DOI: https://doi.org/10.29296/25879979-2023-05-06
Issue: 
5
Year: 
2023

V.N. Nechaev , Yu.V. Chernenkov , A.S. Eiberman , A.P. Vologina
Saratov State Medical University named after V.I. Razumovsky of the Ministry of Health of the Russian Federation, 112 B. Kazachya St., Saratov, 410012, Russian Federation e-mail: [email protected]
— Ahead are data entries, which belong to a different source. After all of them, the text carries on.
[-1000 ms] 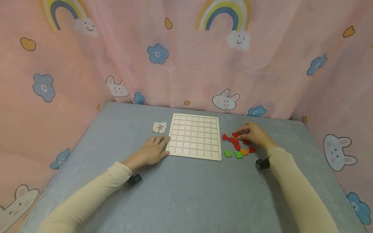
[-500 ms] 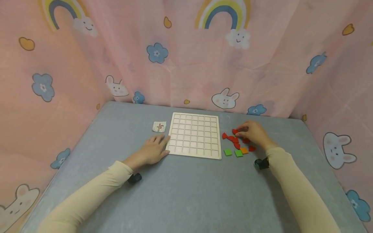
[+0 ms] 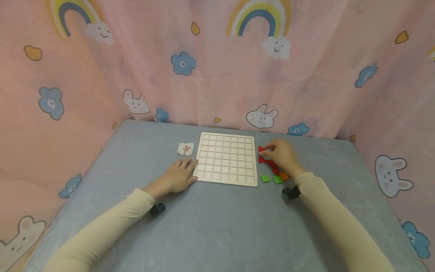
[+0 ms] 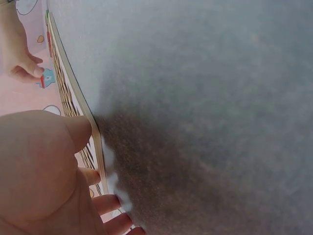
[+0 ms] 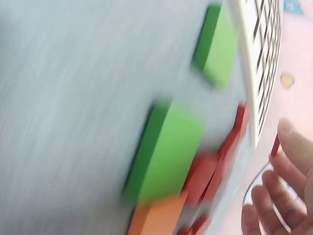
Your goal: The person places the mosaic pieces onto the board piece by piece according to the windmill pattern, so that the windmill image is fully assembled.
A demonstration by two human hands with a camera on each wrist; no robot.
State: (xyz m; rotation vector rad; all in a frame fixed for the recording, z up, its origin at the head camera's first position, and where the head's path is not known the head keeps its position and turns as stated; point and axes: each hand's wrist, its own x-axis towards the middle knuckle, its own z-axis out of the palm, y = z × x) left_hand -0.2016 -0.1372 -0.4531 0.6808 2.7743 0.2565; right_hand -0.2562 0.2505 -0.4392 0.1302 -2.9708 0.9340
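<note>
My right hand (image 3: 283, 155) pinches a red fan-shaped tile (image 3: 261, 149) between thumb and fingertips. It is raised near the right edge of a pale wooden grid board (image 3: 225, 158). In the right wrist view only a thin edge of that held tile (image 5: 275, 145) shows. My left hand (image 3: 178, 175) rests at the board's left edge, its thumb and fingertips touching the rim. Below my right hand lie several red tiles (image 3: 273, 166), partly covered by it. Two green square tiles (image 3: 265, 178) and an orange one (image 3: 284, 176) lie nearer me.
A small card (image 3: 185, 149) with a grid and a reddish pinwheel pattern lies left of the board. The grey table (image 3: 217, 226) meets a pink printed curtain (image 3: 217, 87) at the back and sides. The right wrist view is blurred by motion.
My right hand has taken a red tile from the far side of the pile and carried it left toward the board. My left hand stays at the board's edge.
</note>
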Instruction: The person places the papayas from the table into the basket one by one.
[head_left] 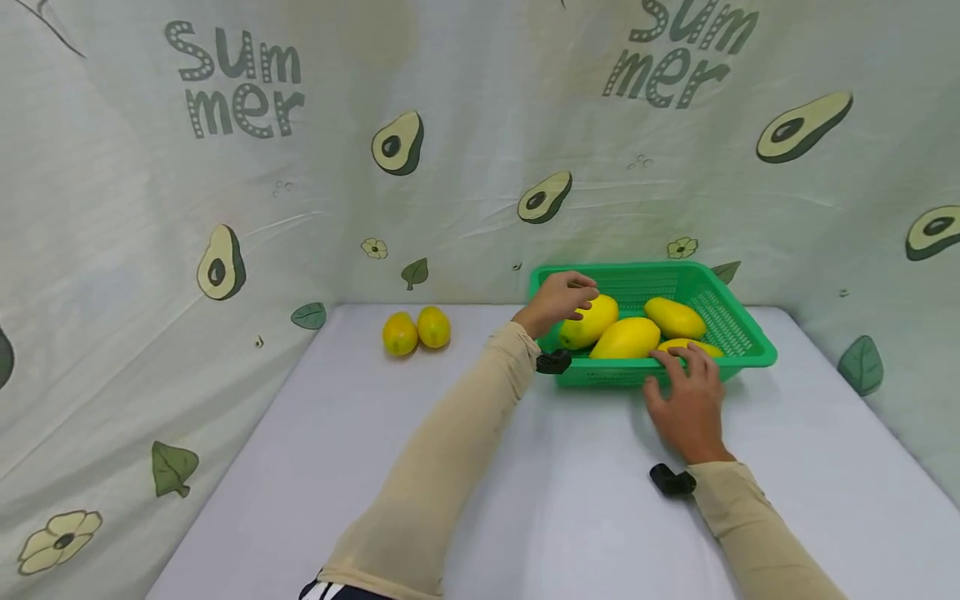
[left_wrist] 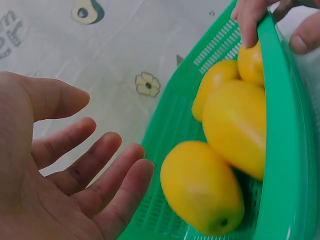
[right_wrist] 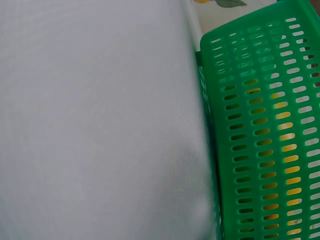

In women up to 37 weeks of gestation, premature rupture of the membranes (PROM) complicates up to 3% of pregnancies, causing every second case of early termination of pregnancy. In 48% of cases, PROM in the early stages is associated with an infectious factor and congenital pathology. The present study analyzed the occurrence of PROM depending on the gestational age, as well as comparing cases of prolonged and preterm pregnancy with premature rupture of amniotic fluid, as well as intrauterine pneumonia and sepsis in preterm infants. newborns from mothers with prolongation of pregnancy and without it. Most often, for the prevention of purulent-septic complications, women with PROM give birth within the next 6–12 hours after the outflow of water, but this decision is not always correct, because the outcome of PROM depends on many factors, and the birth of a fetus in the early stages often leads to pathological consequences, the development of respiratory failure (syndrome of respiratory disorders, pneumonia), neurological symptoms (intraventricular hemorrhage, cerebral ischemia), as well as hemodynamic disorders (hypotension, rhythm and conduction disorders).

Keywords: 
premature rupture of membranes
anhydrous period
risk factors
complications
prolongation of pregnancy
PROM treatment
neonatal therapy.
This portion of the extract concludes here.